On parle souvent de sectes comme si elles étaient exotiques, marginales, folkloriques. On cite la Scientologie, les Témoins de Jéhovah, les Raëliens, les communautés d’auto-guérison au fin fond du Larzac. Mais on oublie que toute religion a, un jour, été une secte qui a bien marché. Le mot en lui-même est d’ailleurs piégeux : il ne désigne pas un contenu, mais une posture. Une religion devient “secte” aux yeux de la loi quand elle isole, contrôle, manipule, exploite. Le vernis légal ne protège pas contre l’abus. Et l’histoire regorge de “grandes” religions qui ont utilisé exactement les mêmes méthodes que les groupuscules marginaux : intimidation, endoctrinement, réécriture de la réalité, instrumentalisation de la culpabilité.
Il n’y a pas de magie noire derrière tout ça. Juste une mécanique bien huilée de domination psychologique. Ça commence par une fracture. Une douleur, une perte, une vulnérabilité. Une faille existentielle. Et face à ce vide, le discours s’installe : “Ici, tu trouveras ta place. Ici, tu comprendras pourquoi tu souffres. Ici, tu seras aimé, guidé, protégé.” Le chant des sirènes est rassurant. Et sincèrement, il fonctionne. Parce qu’on a tous envie d’y croire. Parce que c’est humain, trop humain, de vouloir qu’on nous dise quoi faire quand tout s’effondre.
Et alors, les mécanismes s’activent. On crée un langage. Fermé. Interne. Une novlangue qui remplace le doute par des termes flous mais puissants : purification, éveil, vérité, chute. On isole du monde extérieur, sous couvert de “protection”. On restructure les priorités. La famille, les amis, les désirs personnels deviennent des distractions. Le groupe devient la seule boussole. Et tout ce qui vient de l’extérieur est vu comme une menace, un test, une tentation. On ne pense plus. On intègre.
Les études sur les structures sectaires confirment toutes les mêmes étapes : rupture progressive avec le réel, reconfiguration des repères affectifs, absorption de l’identité par le groupe, perte d’autonomie décisionnelle. Et ce qui est peut-être le plus pervers : on n’en a souvent pas conscience. Parce que le discours est déguisé en amour.
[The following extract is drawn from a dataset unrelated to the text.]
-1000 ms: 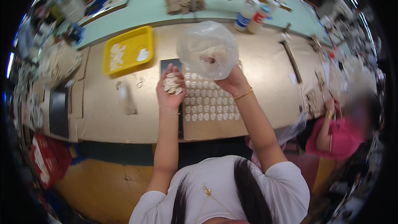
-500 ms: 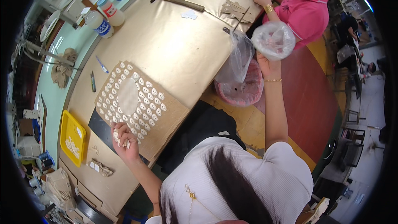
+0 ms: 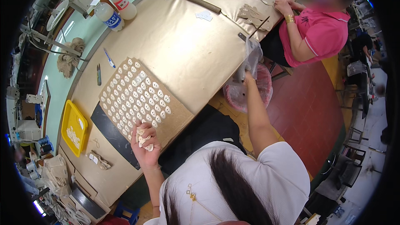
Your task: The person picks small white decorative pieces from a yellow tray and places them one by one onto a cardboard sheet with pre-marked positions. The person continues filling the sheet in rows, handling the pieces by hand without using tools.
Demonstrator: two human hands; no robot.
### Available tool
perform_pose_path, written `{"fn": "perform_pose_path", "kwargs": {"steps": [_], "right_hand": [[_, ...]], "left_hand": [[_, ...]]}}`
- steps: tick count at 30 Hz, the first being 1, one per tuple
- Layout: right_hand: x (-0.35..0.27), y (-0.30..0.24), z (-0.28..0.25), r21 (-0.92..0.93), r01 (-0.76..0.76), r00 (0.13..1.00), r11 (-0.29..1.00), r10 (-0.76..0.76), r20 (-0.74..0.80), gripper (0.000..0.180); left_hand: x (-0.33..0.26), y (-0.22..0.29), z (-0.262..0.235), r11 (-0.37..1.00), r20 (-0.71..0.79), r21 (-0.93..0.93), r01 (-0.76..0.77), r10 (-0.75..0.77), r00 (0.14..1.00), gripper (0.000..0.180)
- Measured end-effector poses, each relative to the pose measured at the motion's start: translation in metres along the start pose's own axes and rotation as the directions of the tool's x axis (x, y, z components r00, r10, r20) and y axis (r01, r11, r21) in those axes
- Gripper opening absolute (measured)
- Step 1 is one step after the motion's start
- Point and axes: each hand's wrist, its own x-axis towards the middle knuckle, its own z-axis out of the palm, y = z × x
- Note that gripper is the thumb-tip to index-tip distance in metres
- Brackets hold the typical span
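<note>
The left hand (image 3: 145, 141) is closed around a small stack of pale, flat cut-out pieces (image 3: 143, 139), held at the near edge of a brown cardboard sheet (image 3: 177, 114) on which rows of similar white pieces (image 3: 137, 93) lie in a loose grid. The right hand (image 3: 246, 77) reaches away over the edge of the tan worktable (image 3: 183, 41), its fingers pinched on a crumpled clear plastic bag (image 3: 251, 56) that hangs above a pink round bin lined with clear plastic (image 3: 262, 89) on the red floor. A yellow rectangular tray (image 3: 74, 127) holding a few pale pieces sits at the far left of the table; a person in a pink shirt (image 3: 321, 33) works at the table's other end. Risk, as a judgement: with attention turned toward the bin, the stack may slip from the left hand, or the forearm may brush the sheet and scatter the grid.
</note>
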Motion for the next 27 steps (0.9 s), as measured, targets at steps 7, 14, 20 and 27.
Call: {"fn": "perform_pose_path", "kwargs": {"steps": [7,14,20,27], "right_hand": [[0.042,-0.067,-0.023,-0.972,-0.009,0.375,-0.234,-0.902,0.214,0.040],[-0.056,-0.156,0.043,-0.963,-0.038,0.712,-0.265,-0.684,0.160,0.037],[-0.003,-0.072,-0.092,-0.905,-0.049,0.965,-0.422,-0.254,0.066,0.036],[-0.044,-0.098,-0.044,-0.992,-0.122,0.952,0.033,-0.279,-0.126,0.035]], "left_hand": [[0.021,-0.016,0.001,0.987,-0.084,0.079,0.137,-0.131,0.988,0.030],[0.020,-0.013,-0.002,0.979,-0.098,0.187,0.085,-0.068,0.993,0.034],[0.036,-0.019,0.015,0.964,-0.278,0.242,0.108,-0.038,0.960,0.038],[0.037,0.006,0.016,0.915,-0.208,0.380,0.137,-0.060,0.976,0.032]]}}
Parce que la violence psychologique est distillée lentement, subtilement, avec une main qui caresse pendant que l’autre se referme.
Mais ces mécanismes ne sont pas réservés aux groupes religieux. C’est peut-être ça, le plus glaçant. Ils sont présents dans certaines entreprises, dans certains cercles de développement personnel, dans des mouvements politiques, dans des fandoms ultra-identitaires. Là où il y a un récit fort, un leader charismatique, une promesse de transformation, un rejet du monde extérieur et une pression à la conformité, il y a un terrain fertile pour la manipulation. La forme change. Le fond reste.
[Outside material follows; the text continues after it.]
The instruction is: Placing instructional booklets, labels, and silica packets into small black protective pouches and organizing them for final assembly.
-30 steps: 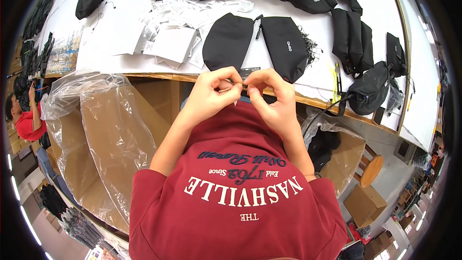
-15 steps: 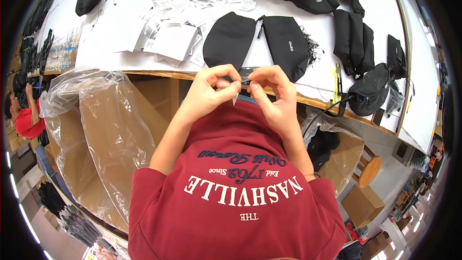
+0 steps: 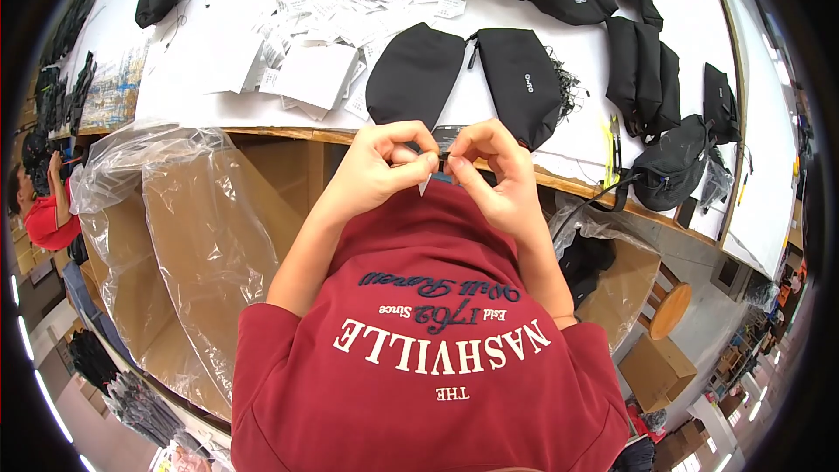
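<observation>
My left hand (image 3: 384, 166) is closed in a pinch just off the table's front edge. A small white tag (image 3: 424, 185) pokes out below its fingertips. Close beside it, my right hand (image 3: 496, 173) pinches thumb against forefinger; whatever lies between them is too small to make out. Beyond my fingers, two flat black pouches lie on the white table: a plain one (image 3: 414, 74) on the left and one with a small white print (image 3: 517, 87) on the right. A bundle of thin black cords (image 3: 568, 86) shows at the right pouch's edge.
A heap of white tags (image 3: 328, 13) and a white stack (image 3: 309, 77) lie behind on the left. More black bags (image 3: 570, 0) lie at the back and right, near yellow-handled snips (image 3: 611, 153). A plastic-lined carton (image 3: 188, 253) stands below left; another person (image 3: 48, 210) is far left.
My hands stay close together at the table edge, with the right fingertips shifted slightly left. The white tag shows a little more below my left fingers.
</observation>
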A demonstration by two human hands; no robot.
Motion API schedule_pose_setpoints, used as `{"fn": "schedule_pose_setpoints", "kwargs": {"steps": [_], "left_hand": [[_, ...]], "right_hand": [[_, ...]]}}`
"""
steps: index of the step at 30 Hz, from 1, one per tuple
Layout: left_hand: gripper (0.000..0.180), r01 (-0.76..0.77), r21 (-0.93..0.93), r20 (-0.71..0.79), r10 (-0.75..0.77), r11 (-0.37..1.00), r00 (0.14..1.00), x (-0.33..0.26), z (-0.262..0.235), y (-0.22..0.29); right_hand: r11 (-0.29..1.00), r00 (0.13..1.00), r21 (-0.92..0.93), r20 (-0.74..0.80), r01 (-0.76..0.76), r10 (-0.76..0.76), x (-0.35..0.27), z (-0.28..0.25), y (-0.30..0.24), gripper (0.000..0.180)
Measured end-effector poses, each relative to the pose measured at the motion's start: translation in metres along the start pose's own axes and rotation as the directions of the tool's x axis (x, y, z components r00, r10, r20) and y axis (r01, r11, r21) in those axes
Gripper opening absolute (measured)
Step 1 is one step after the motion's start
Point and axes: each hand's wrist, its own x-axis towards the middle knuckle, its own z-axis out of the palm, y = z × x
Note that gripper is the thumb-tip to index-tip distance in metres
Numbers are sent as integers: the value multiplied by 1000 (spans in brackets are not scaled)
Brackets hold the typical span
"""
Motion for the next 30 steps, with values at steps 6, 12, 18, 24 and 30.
{"fn": "schedule_pose_setpoints", "kwargs": {"steps": [6, 12, 18, 24, 30], "left_hand": [[8, -23, -46, 36, 24, 999, 999, -2, 3, 4], [9, -37, -10, 88, 37, 999, 995, 1, 10, 11], [7, -73, 168, 75, 61, 983, 995, 1, 8, 26], [7, -478, 244, 144, 456, 844, 878, 5, 19, 28], [4, -410, 197, 394, 311, 891, 865, 4, 35, 23]], "right_hand": [[999, 997, 45, 69, -29, 26, -2, -4, -3, 14], [993, 998, 102, 25, -63, 61, -11, -10, 2, 17], [962, 993, 249, 41, -114, 107, 2, -14, -2, 17], [843, 866, 286, -81, -455, 494, 15, -42, 53, 9], [685, 804, 474, 87, -553, 589, 21, -30, 82, 27]]}}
Alors bien sûr, toutes les croyances ne sont pas des pièges. Tous les groupes ne sont pas des prisons. Il y a des communautés qui élèvent, qui guérissent, qui libèrent. Mais le danger, lui, commence toujours au même endroit : lorsqu’on perd le droit de douter. Lorsqu’un discours, aussi inspirant soit-il, interdit la contradiction. Lorsqu’un guide, aussi bienveillant en apparence, commence à parler “au nom de” quelque chose de plus grand que lui.
Et moi, dans tout ça ? Je n’ai jamais “appartenu” à une religion au sens formel. Mais j’ai connu le dogme, l’injonction, la soumission à une vérité qu’on ne peut pas questionner sans être accusée de trahison. J’ai grandi dans des environnements où penser par soi-même était dangereux. Où le doute était un péché. Où l’ombre devait être éradiquée, jamais comprise. J’ai porté des croix, puis des silences, puis des cicatrices. Et aujourd’hui encore, je traîne des réflexes. De justification. De peur de déplaire à une autorité invisible.
Ce que j’ai compris, c’est que la foi est une chose précieuse. Mais qu’elle ne justifie jamais la dépossession de soi. Croire ne devrait pas vouloir dire s’effacer. Suivre une voie ne devrait pas vouloir dire renoncer à son esprit critique. La spiritualité ne devrait pas être une cage dorée où l’on chante en souriant pendant qu’on apprend à ignorer sa propre voix intérieure.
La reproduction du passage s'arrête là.